I ate the last of the season’s potatoes the other day, and it’s not a bad harvest achievement when you consider I dug the lot in July from a bed no more than 15 feet long. I’ve eaten many meals over the summer where the bulk of my plate has come straight from my small community garden plot in the city.

It is amazing how much you can grow in a small space if the soil is good and you stay on top of tasks such as watering and weeding. But even in a pandemic-driven planting year full of homegrown potatoes, beans and carrots, you have to face reality. If you relied on most urban veggie plots alone to feed yourself, never mind a large family, you’d be forever tightening your belt.

This is why I’ve had my doubts about whether urban agriculture can meet the challenge where it is most needed: in poorer, food-insecure neighborhoods.

Rosie Williams is in charge of such a garden, in an expansive side lot of the National Children’s Center, an early-learning and educational development provider in Southeast Washington.

The garden packs a lot in. There are almost 70 raised planter beds, each four by eight feet and filled with deep, rich soil. That’s a lot of growing area; the beds generate bushels of edible plants for most of the year. A shed houses tools, a single beehive is active, a few fruit trees ring the area, and one side is devoted to little benches for little people. The center, which normally houses classes for 188 children up to age 5, has been closed because of the pandemic, though a limited reopening is in the works.

Williams, a teacher and the garden coordinator, shows me cool-season veggies growing in the fall, young plants of kale, collards, cauliflower, broccoli and red cabbage. In other planters, mature plants are seeing out the season in robust vigor. The most obvious is a single pepper plant — now taller than Williams — whose leaves hide unripe green chiles that hang like ornaments. This is a mighty hot pepper from Trinidad named Scorpion, she said, and I have no doubt that it has a sting in its tail.

Nearby, a Japanese eggplant is full of purple streaked fruit. Along another path, Williams stops to lift a wayward cherry tomato vine and places it back in its bed. “I don’t like to step on my babies,” she said.

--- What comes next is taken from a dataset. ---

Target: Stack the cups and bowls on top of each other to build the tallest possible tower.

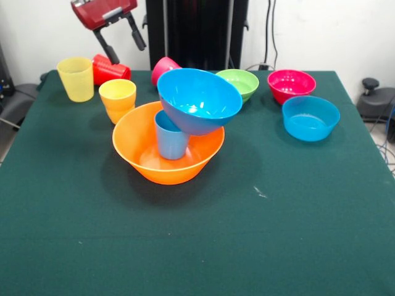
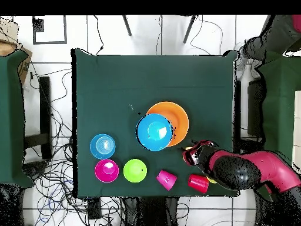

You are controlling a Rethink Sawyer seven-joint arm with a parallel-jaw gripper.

Elsewhere, wizened sunflowers have had their day. “We bring the kids out, we show them how to plant seeds, what the plants need,” she said. “It’s getting folks exposed to the garden.” Food from the garden is used in the center’s kitchen.

Thus the children (and their families) get a sense that food comes from the soil. This is not so obvious a connection in Ward 8. In this corner of the capital of the United States, there is one full-service grocery store for 80,000 people, and access to something as basic as fresh vegetables is limited.

“We have a lack of grocery stores,” said Jahni Threatt, the CSA market manager for the nonprofit Building Bridges Across the River. “In Wards 7 and 8, we have three grocery stores.” Residents eat from fast-food chains or out of convenience stores and liquor stores. “The food that’s available isn’t necessarily healthy,” she said. Under Community Supported Agriculture programs, or CSAs, growers provide direct weekly harvests to subscribers.

The Baby Bloomers Urban Farm that Williams coordinates at the National Children’s Center is one of seven in a network of city farms east of the Anacostia River, including a one-acre farm run by Threatt’s organization at THEARC, the arts, education and social services campus at 1901 Mississippi Ave. SE.

This one farm produced as much as 1,600 pounds of food this year, but to provision its CSA program, the Building Bridges group turns to an additional 10 farms within 50 miles of the city, most of them Black-owned, said Scott Kratz, vice president.

The CSA runs three seasons of subscriptions, and bags are picked up on Saturdays at THEARC. The spring season was canceled because of the pandemic, but the summer and fall ones have been heavily subscribed and will provide food for more than 400 families this year. The season has also been extended, from the end of this month to the end of next. Lower-income subscribers get a reduced rate, and families on assistance get the food free, Kratz said.

This is heartening, because the pandemic has hit the city’s poorest wards the hardest. Many residents have underlying health issues related in part to their diet, and many are front-line workers or rely on the gig economy, putting them at greater risk of contracting the novel coronavirus, Kratz said. Ward 8, which is 92 percent Black, so far has the highest number of virus deaths in the District, with 127, according to city data. Ward 3, 81 percent White, had 34 for the same period.

“We need to make sure that the programming we have is coming through the lens of equity and making sure the access people need is available to everybody in the community,” said Dominic Hosack, farm director of Building Bridges.

I am rethinking my sense that mini-farms in the city are of limited value. They are, rather, a key portal into a larger infrastructure of food-security efforts. Beyond their utility, they are places of deep reconnection, to the soil, to food and to communities. In the food deserts of big-city America, they are the oases.

Tip of the Week

Whiteflies are tenacious pests of certain houseplants and should be tackled, preferably before bringing plants indoors for the season. A vacuum cleaner is an effective way of dealing with them without using pesticides. Repeat as needed.